Para mim, essa chuva negra indica que poluentes tóxicos, como hidrocarbonetos, partículas ultrafinas conhecidas como PM2,5 e compostos cancerígenos chamados hidrocarbonetos aromáticos policíclicos (PAHs), entraram na chuva. Além disso, haverá uma mistura de outros produtos químicos desconhecidos, provavelmente incluindo metais pesados e compostos inorgânicos dos materiais de construção e tudo o mais que foi atingido pelas explosões iniciais e pelos incêndios que se seguiram.

O fumo dos depósitos de petróleo bombardeados também conterá dióxido de enxofre e dióxido de azoto, que são precursores da formação de ácido sulfúrico e ácido nítrico no ar. Esse ácido transforma-se depois em gotículas de água e é responsável pelo que convencionalmente chamamos de chuva ácida.

A chuva ácida, sobre a qual tanto ouvimos falar nas últimas décadas, foi causada principalmente pelo dióxido de enxofre produzido pela queima de combustíveis fósseis. O enxofre está naturalmente presente no petróleo bruto, mas agora é removido principalmente na fase de refinação.

Além da chuva, vale a pena lembrar que todo fumo é tóxico; se você consegue sentir o cheiro, ela pode estar em níveis prejudiciais à saúde. Portanto, o nível de fumo preto observado sobre áreas densamente povoadas no Irão é extremamente preocupante e pode causar problemas crónicos de saúde a curto e longo prazo.

Quais são os riscos potenciais para a saúde?

A curto prazo, as pessoas expostas a esse fumo negro no Irão podem ter dores de cabeça ou dificuldade em respirar, especialmente se tiverem asma ou doenças pulmonares. Populações vulneráveis – como idosos, crianças pequenas e pessoas com deficiência – correm mais riscos. A exposição à poluição atmosférica tóxica durante a gravidez também pode levar a um peso menor ao nascer. A longo prazo, a exposição aos compostos presentes no ar e nesta chuva negra aumenta potencialmente o risco de cancro nas pessoas. Quando as partículas ultrafinas (PM2,5) são inaladas, podem entrar na corrente sanguínea. Isto tem sido associado a uma série de impactos na saúde, incluindo cancros, doenças neurológicas (como deficiência cognitiva) e várias doenças cardiovasculares.

Quando essas plumas de ar altamente poluídas depositam os seus poluentes nos cursos de água naturais, elas também podem começar a afetar a vida aquática, bem como as fontes de água potável para consumo humano.

Outra questão é que essa chuva negra deposita esses compostos em edifícios, estradas e superfícies, o que significa que eles podem voltar para o ar quando agitados por ventos fortes.

Um legado da guerra

Tem havido uma atenção crescente ao impacto ambiental dos conflitos em todo o mundo. Parte disso surgiu na sequência das guerras passadas no Iraque e no Kuwait, onde houve uma desconstrução em grande escala de poços de petróleo e o uso de fossas de queima.
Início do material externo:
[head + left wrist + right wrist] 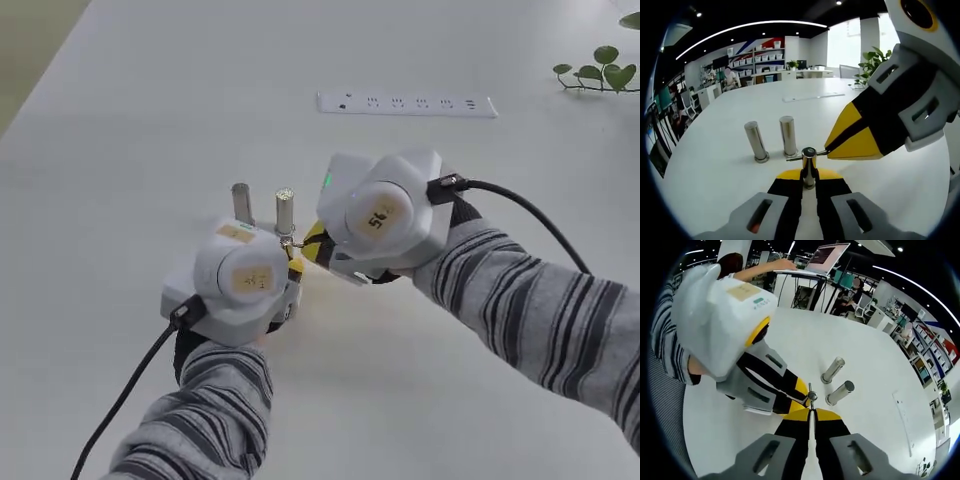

Sabemos agora que há impactos de longo prazo na saúde dos militares que regressam. Portanto, podemos presumir que as populações locais também são profundamente afetadas.

A curto prazo, as pessoas expostas a este fumo e chuva negra no Irão devem usar máscaras ou coberturas faciais, procurar refúgio, permanecer em ambientes fechados, fechar portas e janelas e tentar manter o ar fora. Também é importante limpar superfícies duras sempre que possível, especialmente em ambientes fechados, para reduzir a exposição a poluentes depositados.